Cela n’aurait pas dû être une affaire d’état et ne le sera bientôt plus, mais quand l’album est sorti, elle était si peu branchée que c’en était osé. Les carrières se faisaient et se défaisaient sur le physique, les chanteurs étaient cachés du public ! Bien sûr, Fabian a été signé parce qu’il avait l’air de savoir chanter.
Et nos oreilles ? Qu’ont-elles dû se battre pour y croire ? Le groupe chantait des HARMONIES ! Je n’y crois pas ! Et puis quoi encore, des chansons bien ficelées ? Eh bien, c’est pour cela que nous sommes ici aujourd’hui… « California Dreamin' », pour s’en tenir au plus célèbre de leurs morceaux, était une chanson universelle bien construite.
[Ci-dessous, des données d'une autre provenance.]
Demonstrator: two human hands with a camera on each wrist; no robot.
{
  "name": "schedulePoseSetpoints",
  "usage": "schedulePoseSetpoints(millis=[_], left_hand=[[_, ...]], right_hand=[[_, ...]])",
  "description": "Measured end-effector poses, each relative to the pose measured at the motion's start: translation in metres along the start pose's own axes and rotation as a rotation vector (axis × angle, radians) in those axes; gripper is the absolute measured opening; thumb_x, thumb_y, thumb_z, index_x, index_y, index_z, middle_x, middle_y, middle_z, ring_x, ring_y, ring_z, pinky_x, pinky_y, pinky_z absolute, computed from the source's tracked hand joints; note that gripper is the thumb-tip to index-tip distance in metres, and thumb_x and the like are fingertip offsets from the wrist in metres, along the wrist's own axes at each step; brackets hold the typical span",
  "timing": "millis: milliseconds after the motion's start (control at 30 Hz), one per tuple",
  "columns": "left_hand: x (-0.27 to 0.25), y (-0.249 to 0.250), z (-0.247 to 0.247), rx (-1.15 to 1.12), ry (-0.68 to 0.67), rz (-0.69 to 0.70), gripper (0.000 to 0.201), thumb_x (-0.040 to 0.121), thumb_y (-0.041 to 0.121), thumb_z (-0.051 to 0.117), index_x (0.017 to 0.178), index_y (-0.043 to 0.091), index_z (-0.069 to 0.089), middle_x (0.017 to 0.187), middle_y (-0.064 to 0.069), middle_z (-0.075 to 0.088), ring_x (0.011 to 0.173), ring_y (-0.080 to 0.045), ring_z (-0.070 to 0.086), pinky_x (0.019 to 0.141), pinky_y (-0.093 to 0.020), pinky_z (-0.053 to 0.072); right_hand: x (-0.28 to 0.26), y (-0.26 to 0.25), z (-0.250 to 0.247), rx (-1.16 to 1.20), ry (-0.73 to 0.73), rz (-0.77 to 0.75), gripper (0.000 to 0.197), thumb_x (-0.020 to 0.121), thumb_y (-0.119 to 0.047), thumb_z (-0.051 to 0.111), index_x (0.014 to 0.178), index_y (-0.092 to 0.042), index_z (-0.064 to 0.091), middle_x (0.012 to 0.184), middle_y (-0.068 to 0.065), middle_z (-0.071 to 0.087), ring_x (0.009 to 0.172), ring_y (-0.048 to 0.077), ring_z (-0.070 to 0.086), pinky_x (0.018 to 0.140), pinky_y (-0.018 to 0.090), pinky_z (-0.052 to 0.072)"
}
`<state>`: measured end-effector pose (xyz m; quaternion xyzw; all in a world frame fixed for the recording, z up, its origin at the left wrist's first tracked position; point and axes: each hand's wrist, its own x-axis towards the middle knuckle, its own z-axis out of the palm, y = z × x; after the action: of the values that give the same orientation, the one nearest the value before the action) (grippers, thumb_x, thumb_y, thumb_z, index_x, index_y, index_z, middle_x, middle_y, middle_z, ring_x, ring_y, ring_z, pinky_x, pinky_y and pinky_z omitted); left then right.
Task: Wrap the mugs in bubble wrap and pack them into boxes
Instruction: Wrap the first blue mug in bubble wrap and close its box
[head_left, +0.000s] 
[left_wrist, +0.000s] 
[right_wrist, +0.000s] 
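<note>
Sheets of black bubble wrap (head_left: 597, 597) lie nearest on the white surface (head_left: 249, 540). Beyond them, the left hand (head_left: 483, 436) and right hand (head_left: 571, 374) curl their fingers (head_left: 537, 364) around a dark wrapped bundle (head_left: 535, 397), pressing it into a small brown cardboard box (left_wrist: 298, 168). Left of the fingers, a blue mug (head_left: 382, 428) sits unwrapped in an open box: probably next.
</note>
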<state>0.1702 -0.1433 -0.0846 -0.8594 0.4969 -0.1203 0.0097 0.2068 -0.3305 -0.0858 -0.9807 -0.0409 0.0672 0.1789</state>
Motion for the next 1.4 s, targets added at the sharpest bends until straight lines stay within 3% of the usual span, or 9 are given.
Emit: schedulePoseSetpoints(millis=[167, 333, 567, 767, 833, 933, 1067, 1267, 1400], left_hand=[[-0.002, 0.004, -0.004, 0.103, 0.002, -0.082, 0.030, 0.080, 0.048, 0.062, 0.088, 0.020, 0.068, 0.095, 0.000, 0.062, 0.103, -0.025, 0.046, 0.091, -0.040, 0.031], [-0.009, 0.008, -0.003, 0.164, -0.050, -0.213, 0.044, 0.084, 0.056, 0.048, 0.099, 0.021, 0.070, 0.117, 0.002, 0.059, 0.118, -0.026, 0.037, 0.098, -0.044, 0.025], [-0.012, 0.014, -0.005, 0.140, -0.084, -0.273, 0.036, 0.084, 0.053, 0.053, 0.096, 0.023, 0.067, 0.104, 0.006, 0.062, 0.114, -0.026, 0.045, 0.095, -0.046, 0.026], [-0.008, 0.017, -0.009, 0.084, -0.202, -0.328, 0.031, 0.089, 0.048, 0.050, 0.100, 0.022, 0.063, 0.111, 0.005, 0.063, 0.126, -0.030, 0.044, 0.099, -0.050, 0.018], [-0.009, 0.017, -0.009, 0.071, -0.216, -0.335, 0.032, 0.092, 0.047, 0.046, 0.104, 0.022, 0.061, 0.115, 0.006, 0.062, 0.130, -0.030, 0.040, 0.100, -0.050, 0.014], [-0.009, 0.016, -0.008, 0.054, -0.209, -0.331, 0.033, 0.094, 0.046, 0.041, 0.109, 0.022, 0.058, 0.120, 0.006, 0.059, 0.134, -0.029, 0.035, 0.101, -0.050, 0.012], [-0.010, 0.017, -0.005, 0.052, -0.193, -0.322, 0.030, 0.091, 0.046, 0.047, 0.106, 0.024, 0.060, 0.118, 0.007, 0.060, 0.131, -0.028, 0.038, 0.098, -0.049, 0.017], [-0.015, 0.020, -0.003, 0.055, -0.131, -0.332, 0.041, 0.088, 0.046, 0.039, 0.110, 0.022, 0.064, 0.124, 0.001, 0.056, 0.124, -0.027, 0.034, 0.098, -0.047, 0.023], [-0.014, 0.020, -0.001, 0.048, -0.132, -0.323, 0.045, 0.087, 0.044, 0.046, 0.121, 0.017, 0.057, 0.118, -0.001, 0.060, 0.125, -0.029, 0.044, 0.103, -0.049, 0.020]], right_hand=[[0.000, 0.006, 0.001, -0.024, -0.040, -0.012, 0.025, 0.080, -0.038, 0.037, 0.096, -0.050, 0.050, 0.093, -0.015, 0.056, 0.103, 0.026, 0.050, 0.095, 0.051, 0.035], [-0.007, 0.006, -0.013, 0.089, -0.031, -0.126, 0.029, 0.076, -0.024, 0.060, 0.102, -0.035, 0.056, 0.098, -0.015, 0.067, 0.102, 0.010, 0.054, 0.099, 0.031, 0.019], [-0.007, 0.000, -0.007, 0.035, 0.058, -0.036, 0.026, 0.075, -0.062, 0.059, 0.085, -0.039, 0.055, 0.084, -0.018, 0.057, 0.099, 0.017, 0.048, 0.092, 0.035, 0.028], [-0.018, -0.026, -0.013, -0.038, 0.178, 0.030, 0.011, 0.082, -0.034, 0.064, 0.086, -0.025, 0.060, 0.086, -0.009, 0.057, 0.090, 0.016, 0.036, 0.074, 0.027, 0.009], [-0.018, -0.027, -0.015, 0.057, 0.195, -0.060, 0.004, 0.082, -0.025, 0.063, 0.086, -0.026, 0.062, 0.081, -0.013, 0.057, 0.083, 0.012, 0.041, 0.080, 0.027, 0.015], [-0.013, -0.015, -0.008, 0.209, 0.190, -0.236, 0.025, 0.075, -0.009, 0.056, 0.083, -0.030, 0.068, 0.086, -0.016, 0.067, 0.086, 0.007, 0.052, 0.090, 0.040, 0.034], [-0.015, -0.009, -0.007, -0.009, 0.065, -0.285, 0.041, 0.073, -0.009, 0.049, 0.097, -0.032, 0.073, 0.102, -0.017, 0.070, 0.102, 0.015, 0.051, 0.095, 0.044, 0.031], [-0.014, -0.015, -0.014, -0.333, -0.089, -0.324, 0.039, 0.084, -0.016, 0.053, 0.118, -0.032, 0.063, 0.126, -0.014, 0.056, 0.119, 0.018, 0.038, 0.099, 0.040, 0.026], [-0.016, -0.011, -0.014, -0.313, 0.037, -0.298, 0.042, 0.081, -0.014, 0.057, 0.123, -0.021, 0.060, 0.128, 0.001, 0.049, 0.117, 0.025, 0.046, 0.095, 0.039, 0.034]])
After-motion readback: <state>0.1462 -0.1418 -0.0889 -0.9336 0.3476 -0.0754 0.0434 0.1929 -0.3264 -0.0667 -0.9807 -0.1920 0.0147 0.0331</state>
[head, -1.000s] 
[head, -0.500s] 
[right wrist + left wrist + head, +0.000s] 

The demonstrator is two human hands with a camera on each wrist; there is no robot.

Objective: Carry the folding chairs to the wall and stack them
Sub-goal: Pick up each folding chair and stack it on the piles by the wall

Et par universelle, je veux dire que n’importe qui pouvait la chanter. Commencez par Sinatra et faites la liste. On peut entendre presque n’importe quel vocaliste la reprendre.
Permettez-moi de faire valoir ce point en proposant un type de chanson opposé : quelqu’un pourrait-il chanter « Oh, Yoko ? ». Je ne demande pas si quelqu’un voudrait le faire ; je demande si quelqu’un pourrait éventuellement le faire. Tiny Tim ? Peut-être. Il était, à son meilleur, capable de chanter les airs les plus étranges, mais tout de même… accordez à « California Dreamin' » ce qui lui revient : la chanson est mélodique, voire obsédante, et bien chantée.
Les paroles pendent visiblement dans la mémoire : « par un tel jour d’hiver. Je me suis arrêté dans une église le long du chemin, je suis tombé à genoux – j’ai commencé à prier ! ». (On pense à Jake Barnes dans Le soleil se lève aussi ; Dieu écoute mais retourne à la lecture de son journal). Dreamin’ s’envole, mais son cœur est sombre. Le chanteur serait en sécurité et au chaud s’il était à L.A., mais ce n’est pas le cas. Et le prédicateur sait qu’il va rester. Le péché plane sur les bords de la chanson. « Si je ne lui dis pas, je pourrais partir aujourd’hui. » Lui dire quoi exactement ? Que s’est-il passé ?
Ce n’est que maintenant, des décennies plus tard, que l’on remarque la présence d’un mystère. C’est peut-être la raison pour laquelle la chanson a perduré. Ça, et le fait qu’elle sonne bien. Quant à l’album lui-même, il comporte plus de quelques moments qui ont tenu le coup. Cass chante un remake ragtime de « I Call Your Name », audacieux à l’époque, aujourd’hui aussi facile à écouter que « Something Happened To Me Yesterday », réalisé à l’époque où tout le monde devait faire une version de Winchester Cathedral. Les reprises sont toutes bien choisies : » Do You Wanna Dance » ; » Spanish Harlem » ; » You Baby » ; mais enlevez » California Dreamin’ » et on n’en parlerait plus aujourd’hui.
Phillips organisera le Monterey POP Festival, un événement qui devrait se classer au-dessus de Woodstock (mais ne le fait pas) ; fera un album de junkie bizarre avec Keith Richards intitulé Pay Back and Follow, qui est accompagné d’une photo d’Annie Leibovitz des deux musiciens allongés sur un lit si profondément défoncé que je suis sûr qu’aucun d’eux ne savait qu’Annie était dans la pièce ; se fera traiter d’inceste par une fille troublée et abîmée et mourra prématurément, ne laissant que la charmante Michelle respirer encore. Il n’en reste pas moins qu’il était plus beau que David Crosby dans cette casquette de tsar et que « California Dreamin' » reste un mystère sombre et ouvragé.